• [Exercise objective]
A stretch of the entries below is to be set down exactly, running from the line with "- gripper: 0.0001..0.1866" through the line with "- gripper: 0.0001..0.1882", both included, and no other line.

• [Source material]
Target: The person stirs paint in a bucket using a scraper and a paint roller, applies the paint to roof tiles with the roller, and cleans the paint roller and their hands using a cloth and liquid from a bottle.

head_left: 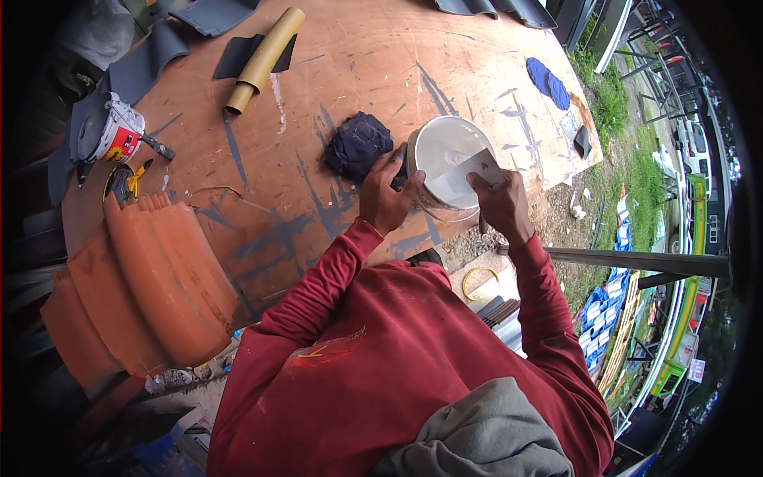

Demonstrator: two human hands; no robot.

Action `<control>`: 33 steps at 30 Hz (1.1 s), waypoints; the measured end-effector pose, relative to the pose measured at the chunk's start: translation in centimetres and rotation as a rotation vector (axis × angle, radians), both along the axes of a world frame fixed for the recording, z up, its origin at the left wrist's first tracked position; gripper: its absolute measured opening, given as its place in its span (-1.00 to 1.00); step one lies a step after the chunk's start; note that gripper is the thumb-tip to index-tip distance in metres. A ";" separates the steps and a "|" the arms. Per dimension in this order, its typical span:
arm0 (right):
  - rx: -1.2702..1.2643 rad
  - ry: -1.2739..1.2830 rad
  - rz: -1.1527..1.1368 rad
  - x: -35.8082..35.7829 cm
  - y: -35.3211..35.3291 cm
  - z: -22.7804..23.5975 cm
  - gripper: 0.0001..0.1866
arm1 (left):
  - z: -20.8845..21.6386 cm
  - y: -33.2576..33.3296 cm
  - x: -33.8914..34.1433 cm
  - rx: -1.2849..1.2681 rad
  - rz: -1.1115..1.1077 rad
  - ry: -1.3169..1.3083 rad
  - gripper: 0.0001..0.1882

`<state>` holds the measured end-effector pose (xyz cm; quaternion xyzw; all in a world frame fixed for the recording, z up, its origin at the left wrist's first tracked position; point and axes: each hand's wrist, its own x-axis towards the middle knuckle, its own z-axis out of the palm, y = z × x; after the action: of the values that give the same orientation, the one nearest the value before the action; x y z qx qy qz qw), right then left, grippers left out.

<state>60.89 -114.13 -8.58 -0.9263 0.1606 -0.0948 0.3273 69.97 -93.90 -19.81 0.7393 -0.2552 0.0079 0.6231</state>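
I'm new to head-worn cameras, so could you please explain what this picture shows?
There is no machine here, just a person's two bare hands. The picture comes from a wide fisheye camera worn on the head, looking down, so straight edges bend near its rim. The left hand touches the side of a round white tub; the right hand holds a flat pale plate over it. On the wooden table lie a bundled dark cloth and a brown tube. Orange tile-like pieces are at the left.

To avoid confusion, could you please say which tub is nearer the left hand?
The whitish tub beside the left hand; the other tub, bearing red and yellow, sits far left.
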 end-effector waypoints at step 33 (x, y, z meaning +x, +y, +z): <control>-0.354 -0.126 0.668 3.4 -4.3 -0.3 -0.87 | -0.4 -0.4 0.0 -0.019 0.027 -0.059 -0.24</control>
<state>64.25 -118.47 -8.83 -0.9622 -0.1896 -0.0661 0.1843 69.96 -94.32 -20.16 0.7363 -0.2632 0.0404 0.6221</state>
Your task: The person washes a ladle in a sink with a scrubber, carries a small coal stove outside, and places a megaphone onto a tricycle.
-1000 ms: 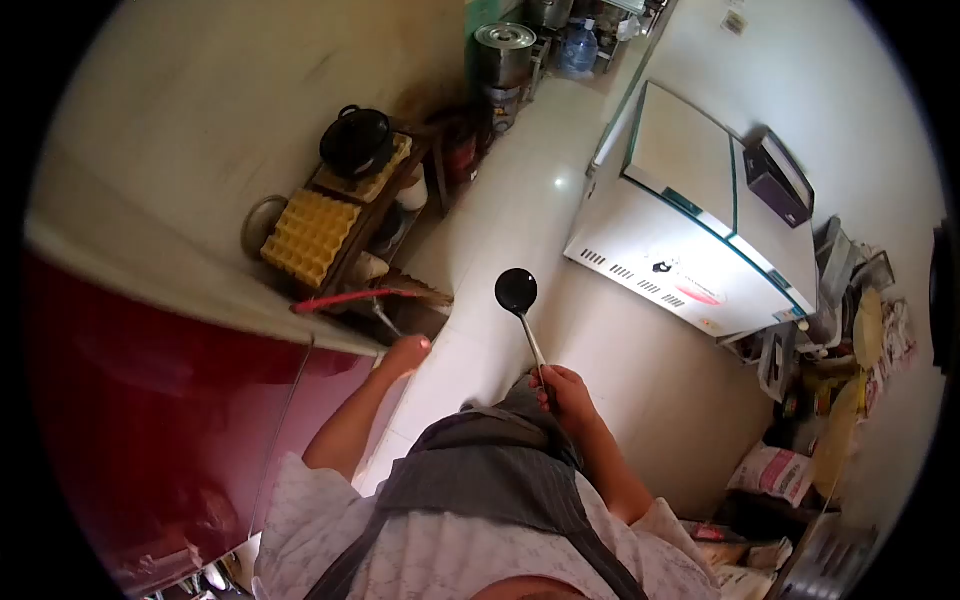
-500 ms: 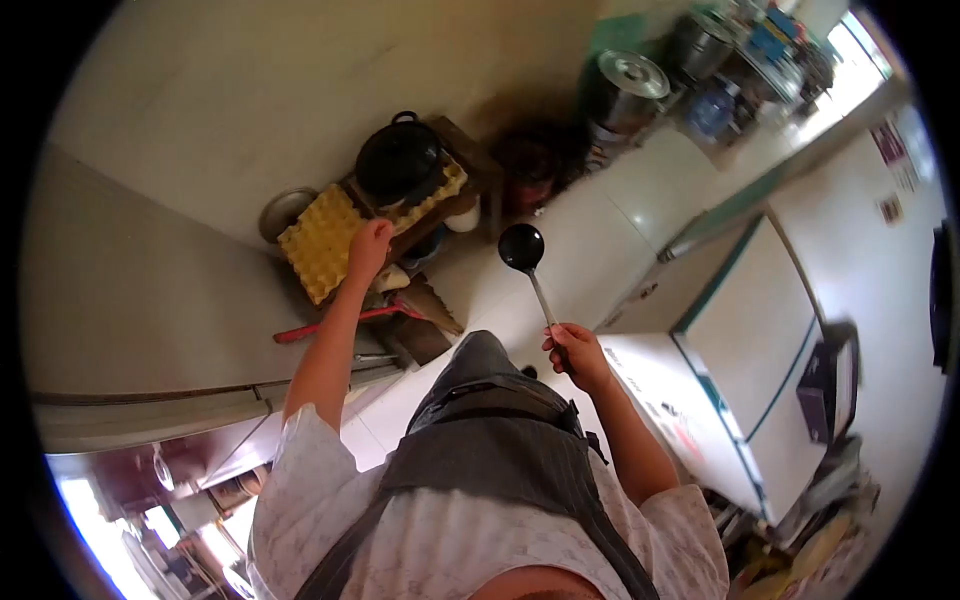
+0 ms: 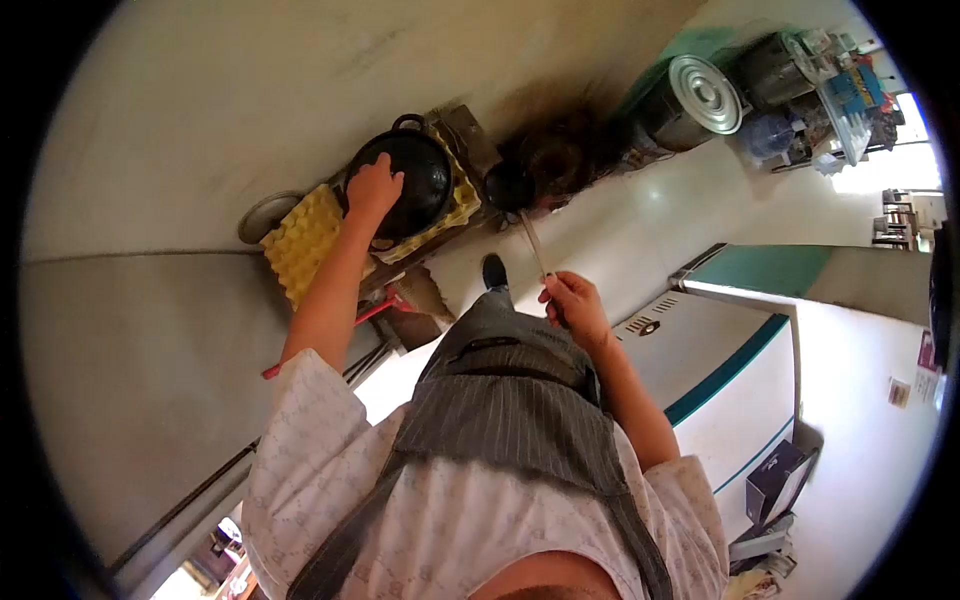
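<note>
My right hand [image 3: 574, 305] is closed round the handle of a ladle, which has a dark round bowl [image 3: 510, 187] and a pale metal shaft. The ladle points away from me, its bowl in front of the dark, sooty area. My left hand [image 3: 374, 188] is stretched out over a black two-handled wok [image 3: 420, 190], with index finger and thumb apart. Whether the fingertips touch the wok I cannot tell. Beneath the wok, yellow egg trays [image 3: 305, 240] lie on a low wooden stand.
A large lidded metal pot [image 3: 690, 105] stands at the back right, beyond a sooty burner area [image 3: 560, 155]. A white cabinet with green trim [image 3: 720, 370] is on my right. A red-handled tool [image 3: 380, 306] lies below the stand, by my foot [image 3: 494, 271].
I have stepped closer to the stand. My left hand has gone from above the egg trays to over the wok. The ladle has swung forward and left, towards the sooty area.
</note>
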Available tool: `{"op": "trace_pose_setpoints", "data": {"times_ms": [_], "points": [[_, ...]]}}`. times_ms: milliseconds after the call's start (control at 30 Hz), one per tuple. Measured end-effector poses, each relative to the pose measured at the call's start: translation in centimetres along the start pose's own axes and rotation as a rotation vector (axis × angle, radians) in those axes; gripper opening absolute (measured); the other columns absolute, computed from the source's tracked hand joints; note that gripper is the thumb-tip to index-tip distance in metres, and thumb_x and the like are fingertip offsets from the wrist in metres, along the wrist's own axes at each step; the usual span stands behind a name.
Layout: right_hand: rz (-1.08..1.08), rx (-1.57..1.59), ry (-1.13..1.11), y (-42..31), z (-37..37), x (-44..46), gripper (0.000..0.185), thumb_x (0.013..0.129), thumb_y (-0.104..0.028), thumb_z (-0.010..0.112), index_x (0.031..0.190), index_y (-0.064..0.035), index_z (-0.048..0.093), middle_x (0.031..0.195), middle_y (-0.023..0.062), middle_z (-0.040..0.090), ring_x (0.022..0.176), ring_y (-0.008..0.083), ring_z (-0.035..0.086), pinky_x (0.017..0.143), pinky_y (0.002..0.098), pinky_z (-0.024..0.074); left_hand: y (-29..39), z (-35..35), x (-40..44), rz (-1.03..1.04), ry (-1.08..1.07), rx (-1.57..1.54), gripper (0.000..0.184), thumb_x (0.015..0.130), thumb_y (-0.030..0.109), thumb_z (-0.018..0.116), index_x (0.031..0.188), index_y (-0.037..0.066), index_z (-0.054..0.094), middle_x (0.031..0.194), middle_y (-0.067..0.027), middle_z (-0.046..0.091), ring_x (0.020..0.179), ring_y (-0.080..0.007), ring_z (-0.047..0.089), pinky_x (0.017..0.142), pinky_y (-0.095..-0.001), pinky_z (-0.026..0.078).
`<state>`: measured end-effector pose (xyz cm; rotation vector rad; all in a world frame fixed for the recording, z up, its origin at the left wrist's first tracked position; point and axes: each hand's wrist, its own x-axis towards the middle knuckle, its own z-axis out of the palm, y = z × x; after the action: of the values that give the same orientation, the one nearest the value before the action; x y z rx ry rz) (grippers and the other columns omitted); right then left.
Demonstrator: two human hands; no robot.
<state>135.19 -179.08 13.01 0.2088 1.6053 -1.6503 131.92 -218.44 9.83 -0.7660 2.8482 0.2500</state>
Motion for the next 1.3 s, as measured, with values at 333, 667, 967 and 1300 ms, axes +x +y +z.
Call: {"op": "trace_pose_setpoints", "data": {"times_ms": [333,667,967,1300], "points": [[-0.209,-0.537,-0.13,-6.6,-0.3,10.9,0.031,0.091,-0.027,0.061,0.1,0.0026,0.059,0.08,0.0111,0.063,0.062,0.0209,0.061,0.055,0.0349,0.0493,-6.8,-4.5,1.3,-0.258,0.001,-0.975,0.024,0.088,0.017,0.06,0.103,-0.001,0.06,0.076,-0.0085,0.062,0.057,-0.0162,0.06,0.048,-0.03,0.047],[-0.915,-1.438,-0.3,-7.0,5.1,19.9,0.024,0.078,-0.013,0.062,0.1,-0.003,0.057,0.092,0.0149,0.053,0.084,0.0343,0.06,0.068,0.0455,0.0508,-7.6,-5.2,-0.8,-0.319,0.03,-1.021,0.021,0.089,0.017,0.059,0.103,0.001,0.062,0.073,-0.0071,0.062,0.059,-0.0147,0.06,0.051,-0.0301,0.048],[-1.152,-1.469,-0.261,-6.6,6.0,21.5,0.021,0.073,-0.01,0.062,0.093,-0.0044,0.056,0.092,0.0109,0.051,0.084,0.0256,0.056,0.069,0.039,0.0497,-1.5,0.0,0.3,-0.019,0.14,-0.309,0.033,0.078,0.029,0.068,0.1,0.006,0.06,0.084,-0.0185,0.064,0.079,-0.0369,0.062,0.069,-0.0446,0.049],[-1.036,-1.519,-0.205,-7.8,5.9,21.8,0.02,0.076,-0.014,0.06,0.094,-0.0063,0.057,0.092,0.0107,0.051,0.086,0.0267,0.055,0.071,0.0394,0.0495,-1.2,0.8,1.4,-0.019,0.122,-0.198,0.031,0.078,0.027,0.068,0.1,0.006,0.059,0.092,-0.0186,0.064,0.084,-0.0384,0.062,0.07,-0.0469,0.049]]}}
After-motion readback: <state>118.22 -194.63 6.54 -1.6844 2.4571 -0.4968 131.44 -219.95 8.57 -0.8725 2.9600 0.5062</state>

• [Exercise output]
  - gripper: 0.0001..0.1866
arm1 (left):
  - z: -20.8845..21.6386 cm
  - y: -33.2576..33.3296 cm
  - x: -33.8914..34.1433 cm
  - rx: -1.2849..1.2681 rad
  - rz: -1.1115..1.1077 rad
  - ry: -1.3169..1.3083 rad
  - gripper: 0.0001..0.1882

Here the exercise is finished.